**TASK DETAILS**
Print the data that follows again, keeping every line exact.

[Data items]
===============

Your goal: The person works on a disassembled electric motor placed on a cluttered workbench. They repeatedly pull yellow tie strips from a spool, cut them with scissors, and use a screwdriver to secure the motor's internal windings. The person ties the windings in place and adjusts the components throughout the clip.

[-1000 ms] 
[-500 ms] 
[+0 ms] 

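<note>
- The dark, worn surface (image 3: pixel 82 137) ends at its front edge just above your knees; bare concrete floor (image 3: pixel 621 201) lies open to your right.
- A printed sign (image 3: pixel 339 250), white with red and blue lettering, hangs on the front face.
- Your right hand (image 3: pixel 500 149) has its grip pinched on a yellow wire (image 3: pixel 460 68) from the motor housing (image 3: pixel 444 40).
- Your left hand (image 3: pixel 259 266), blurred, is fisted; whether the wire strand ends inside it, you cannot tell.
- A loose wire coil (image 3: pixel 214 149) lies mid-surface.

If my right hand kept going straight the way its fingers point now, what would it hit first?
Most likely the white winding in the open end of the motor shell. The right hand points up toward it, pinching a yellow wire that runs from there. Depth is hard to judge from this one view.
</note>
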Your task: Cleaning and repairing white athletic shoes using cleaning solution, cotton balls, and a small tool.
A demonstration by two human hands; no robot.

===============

**EXERCISE OUTPUT**
Your goal: The person works on a disassembled electric motor placed on a cluttered workbench. They repeatedly pull yellow tie strips from a spool, cut them with scissors, and use a screwdriver to secure the motor's internal windings. The person ties the windings in place and adjusts the components throughout the clip.

[-1000 ms] 
[-500 ms] 
[+0 ms] 

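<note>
- The dark, worn surface (image 3: pixel 82 137) ends at its front edge just above your knees; bare concrete floor (image 3: pixel 621 201) lies open to your right.
- A printed sign (image 3: pixel 339 250), white with red and blue lettering, hangs on the front face.
- Your right hand (image 3: pixel 500 149) has its grip pinched on a yellow wire (image 3: pixel 460 68) from the motor housing (image 3: pixel 444 40).
- Your left hand (image 3: pixel 259 266), blurred, is fisted; whether the wire strand ends inside it, you cannot tell.
- A loose wire coil (image 3: pixel 214 149) lies mid-surface.

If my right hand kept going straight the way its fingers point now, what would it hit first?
Most likely the white winding in the open end of the motor shell. The right hand points up toward it, pinching a yellow wire that runs from there. Depth is hard to judge from this one view.
</note>
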Your task: Cleaning and repairing white athletic shoes using cleaning solution, cotton balls, and a small tool.
A demonstration by two human hands; no robot.

No more is needed to finish this exercise.